Instructions for the task: From the entries below, retype only the lines from the one with "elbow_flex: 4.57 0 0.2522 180" through the one with "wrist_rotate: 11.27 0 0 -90", exactly as written.

Stored records
##############################

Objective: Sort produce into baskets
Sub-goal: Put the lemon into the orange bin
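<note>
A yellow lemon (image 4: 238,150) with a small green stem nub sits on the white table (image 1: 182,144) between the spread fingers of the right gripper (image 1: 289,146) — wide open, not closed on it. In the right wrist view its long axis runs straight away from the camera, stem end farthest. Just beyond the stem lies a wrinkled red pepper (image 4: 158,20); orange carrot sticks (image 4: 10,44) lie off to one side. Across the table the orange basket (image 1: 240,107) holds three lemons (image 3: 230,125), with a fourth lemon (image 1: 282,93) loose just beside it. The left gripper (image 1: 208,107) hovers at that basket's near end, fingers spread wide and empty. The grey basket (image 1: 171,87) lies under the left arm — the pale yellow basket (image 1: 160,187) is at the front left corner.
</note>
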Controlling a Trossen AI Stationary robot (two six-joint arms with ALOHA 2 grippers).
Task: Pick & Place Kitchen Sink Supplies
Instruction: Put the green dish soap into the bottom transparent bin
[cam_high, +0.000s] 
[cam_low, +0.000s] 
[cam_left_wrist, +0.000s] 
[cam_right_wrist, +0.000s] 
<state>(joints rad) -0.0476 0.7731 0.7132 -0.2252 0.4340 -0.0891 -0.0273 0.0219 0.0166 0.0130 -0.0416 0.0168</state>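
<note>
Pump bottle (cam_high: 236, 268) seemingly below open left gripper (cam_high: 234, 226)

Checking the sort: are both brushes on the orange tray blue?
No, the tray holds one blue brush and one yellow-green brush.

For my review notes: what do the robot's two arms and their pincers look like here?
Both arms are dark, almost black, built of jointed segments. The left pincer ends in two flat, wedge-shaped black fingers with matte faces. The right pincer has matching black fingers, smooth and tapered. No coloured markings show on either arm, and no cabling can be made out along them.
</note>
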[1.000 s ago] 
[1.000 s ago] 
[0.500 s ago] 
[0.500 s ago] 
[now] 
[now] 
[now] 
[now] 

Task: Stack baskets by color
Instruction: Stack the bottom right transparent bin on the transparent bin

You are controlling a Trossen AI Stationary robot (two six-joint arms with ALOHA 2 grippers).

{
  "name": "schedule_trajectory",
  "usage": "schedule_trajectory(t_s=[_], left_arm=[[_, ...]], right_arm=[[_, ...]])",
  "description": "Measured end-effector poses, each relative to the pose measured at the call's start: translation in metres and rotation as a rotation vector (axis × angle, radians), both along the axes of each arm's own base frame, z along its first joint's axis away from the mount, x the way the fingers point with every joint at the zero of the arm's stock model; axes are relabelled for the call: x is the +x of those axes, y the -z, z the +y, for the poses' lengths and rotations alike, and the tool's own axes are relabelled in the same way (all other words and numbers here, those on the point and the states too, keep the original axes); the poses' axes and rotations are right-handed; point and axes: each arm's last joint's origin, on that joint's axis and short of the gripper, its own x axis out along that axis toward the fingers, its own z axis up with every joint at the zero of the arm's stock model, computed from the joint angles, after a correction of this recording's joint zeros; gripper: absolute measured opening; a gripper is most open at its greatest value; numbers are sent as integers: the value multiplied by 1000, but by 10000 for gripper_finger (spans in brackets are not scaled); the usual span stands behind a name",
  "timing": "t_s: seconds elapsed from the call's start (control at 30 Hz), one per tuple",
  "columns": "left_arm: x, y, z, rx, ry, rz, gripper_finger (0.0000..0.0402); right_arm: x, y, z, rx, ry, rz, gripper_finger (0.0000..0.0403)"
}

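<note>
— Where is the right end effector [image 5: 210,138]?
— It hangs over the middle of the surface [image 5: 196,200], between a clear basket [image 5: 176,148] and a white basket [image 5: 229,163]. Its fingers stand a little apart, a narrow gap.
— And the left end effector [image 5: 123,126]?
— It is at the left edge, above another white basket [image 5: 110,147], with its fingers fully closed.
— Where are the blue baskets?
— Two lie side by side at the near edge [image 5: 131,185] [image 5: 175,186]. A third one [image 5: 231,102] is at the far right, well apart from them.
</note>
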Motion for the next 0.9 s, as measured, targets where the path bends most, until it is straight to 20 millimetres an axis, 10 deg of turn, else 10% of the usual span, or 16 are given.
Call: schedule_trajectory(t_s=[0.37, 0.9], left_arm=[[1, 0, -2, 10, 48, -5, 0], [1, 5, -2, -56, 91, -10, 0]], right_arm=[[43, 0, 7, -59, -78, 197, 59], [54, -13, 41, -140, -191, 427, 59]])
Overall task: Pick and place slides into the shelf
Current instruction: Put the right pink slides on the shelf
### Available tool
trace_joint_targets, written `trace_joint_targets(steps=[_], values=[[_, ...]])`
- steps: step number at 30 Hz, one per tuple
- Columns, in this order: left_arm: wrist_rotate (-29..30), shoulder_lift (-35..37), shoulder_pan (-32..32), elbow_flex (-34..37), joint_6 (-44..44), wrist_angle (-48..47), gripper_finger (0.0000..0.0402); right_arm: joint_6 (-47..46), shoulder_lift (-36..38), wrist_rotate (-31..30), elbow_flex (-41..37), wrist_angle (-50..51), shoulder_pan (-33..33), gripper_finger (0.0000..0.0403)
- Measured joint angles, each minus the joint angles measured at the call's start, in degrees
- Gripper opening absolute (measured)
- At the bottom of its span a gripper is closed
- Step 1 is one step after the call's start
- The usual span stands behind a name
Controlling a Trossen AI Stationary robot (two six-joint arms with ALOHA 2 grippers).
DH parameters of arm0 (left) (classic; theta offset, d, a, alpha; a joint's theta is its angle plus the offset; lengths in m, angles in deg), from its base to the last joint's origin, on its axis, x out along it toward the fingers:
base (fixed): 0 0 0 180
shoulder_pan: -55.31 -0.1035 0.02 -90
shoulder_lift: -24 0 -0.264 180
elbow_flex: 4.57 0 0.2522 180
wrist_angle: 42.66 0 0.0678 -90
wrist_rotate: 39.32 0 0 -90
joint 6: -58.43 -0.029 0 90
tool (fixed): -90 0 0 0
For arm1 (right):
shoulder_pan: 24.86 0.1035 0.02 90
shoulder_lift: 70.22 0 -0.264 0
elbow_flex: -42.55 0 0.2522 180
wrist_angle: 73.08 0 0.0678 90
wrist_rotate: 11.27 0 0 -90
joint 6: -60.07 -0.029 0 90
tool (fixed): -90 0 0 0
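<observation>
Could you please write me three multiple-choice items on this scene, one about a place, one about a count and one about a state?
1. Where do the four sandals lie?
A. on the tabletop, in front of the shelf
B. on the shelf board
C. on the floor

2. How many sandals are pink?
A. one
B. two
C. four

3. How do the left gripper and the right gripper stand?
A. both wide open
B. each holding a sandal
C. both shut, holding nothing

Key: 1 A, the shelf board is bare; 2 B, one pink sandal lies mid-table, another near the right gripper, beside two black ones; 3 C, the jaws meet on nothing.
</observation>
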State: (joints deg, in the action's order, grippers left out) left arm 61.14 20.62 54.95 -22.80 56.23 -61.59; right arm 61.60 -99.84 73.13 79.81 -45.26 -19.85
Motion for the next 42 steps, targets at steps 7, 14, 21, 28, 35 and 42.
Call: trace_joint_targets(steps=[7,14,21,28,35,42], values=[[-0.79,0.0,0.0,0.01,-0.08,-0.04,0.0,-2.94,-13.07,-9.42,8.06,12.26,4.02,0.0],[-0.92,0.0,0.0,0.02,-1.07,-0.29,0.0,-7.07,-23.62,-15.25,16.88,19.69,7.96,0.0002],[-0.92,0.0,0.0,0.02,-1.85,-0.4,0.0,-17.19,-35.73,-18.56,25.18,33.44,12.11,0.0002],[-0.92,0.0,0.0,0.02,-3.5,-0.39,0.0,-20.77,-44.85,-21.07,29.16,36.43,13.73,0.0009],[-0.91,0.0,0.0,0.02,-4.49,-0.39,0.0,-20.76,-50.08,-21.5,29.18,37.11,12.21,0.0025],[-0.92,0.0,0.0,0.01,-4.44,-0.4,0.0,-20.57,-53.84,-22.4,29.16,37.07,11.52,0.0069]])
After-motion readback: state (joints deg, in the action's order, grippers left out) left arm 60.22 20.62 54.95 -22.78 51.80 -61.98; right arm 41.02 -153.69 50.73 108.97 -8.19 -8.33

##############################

Response area:
elbow_flex: 4.57 0 0.2522 180
wrist_angle: 42.66 0 0.0678 -90
wrist_rotate: 39.32 0 0 -90
joint 6: -58.43 -0.029 0 90
tool (fixed): -90 0 0 0
For arm1 (right):
shoulder_pan: 24.86 0.1035 0.02 90
shoulder_lift: 70.22 0 -0.264 0
elbow_flex: -42.55 0 0.2522 180
wrist_angle: 73.08 0 0.0678 90
wrist_rotate: 11.27 0 0 -90

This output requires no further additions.